Hogarth, already a celebrated much-prized artist, donated many paintings to decorate the hospital. The wealthy London public came to view them and the children. The renowned composer Handel performed concerts, donated an organ and wrote music for the Coram Hospital, staging the first performance of his ‘Water Music’ there.
Now, sitting in a chair and pressing a button in the delightful Foundling Museum, you can hear this and other Handel music and view Hogarth’s paintings and many trinkets desperate mothers left with their abandoned children, in the hope that one day they would be reunited. Please visit this outstanding part of our social history.
Although in the UK the scale of that problem has diminished, in Romania alone this year the government estimates 4,500 children will be abandoned because of poverty. Many women there still do not know about contraception.
I also recalled how, as a teenage girl I went to Handel concerts in the old Queen’s Hall (bombed in the war) and walked home alone along Edgware Road, another Roman road, feeling absolutely safe. How London has changed!
The tram from our house on Shoot Up Hill ran to Edgware and Stanmore, then villages deep in the countryside. I was convinced the Stanmore blacksmith was ‘The Harmonious Blacksmith’ of Handel’s music.
Writers, artists, poets, musicians, actors and others have always portrayed society as it is, might become without improvement and could be under ideal conditions and worked for change. 19th century, authors such as Dickens and Mayhew described the vast social chasm between London’s haves and have-nots. Their efforts often spurred politicians to legislate changes aimed at improving society.
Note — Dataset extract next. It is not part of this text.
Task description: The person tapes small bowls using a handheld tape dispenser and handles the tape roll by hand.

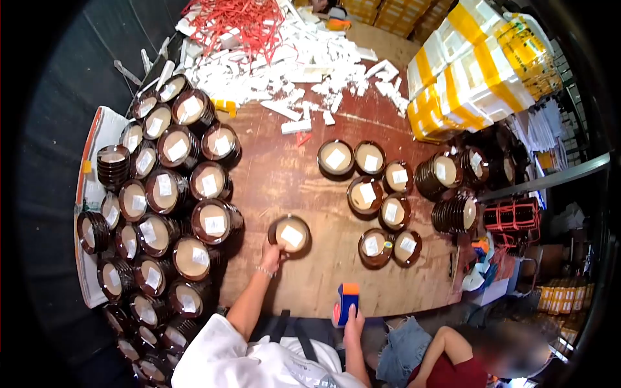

20th and 21st century creatives, photographers, cinematographers, documentary-makers, broadcasters, pop-musicians and internet-bloggers, show there is still great social concern and possibilities for pushing politicians towards positive change. However, the power of the corporations usually opposes real change.
Today’s enormous wealth, undreamt of in my time, ought to have made poverty history and ended homelessness. Instead, under New Labour, the gap between rich and poor is greater than at any time since the Victorian era. Executive pay is rising 17 times faster than average pay and do 4,000 Goldman Sachs employees deserve £1 million bonuses and its boss an extra £87 million while ever more people are being excluded from access to housing?
After a century working for equality, despite talk of ‘compassion fatigue’, because all my friends agree with me, I still refuse to believe that compassion is dead, that people are simply predators.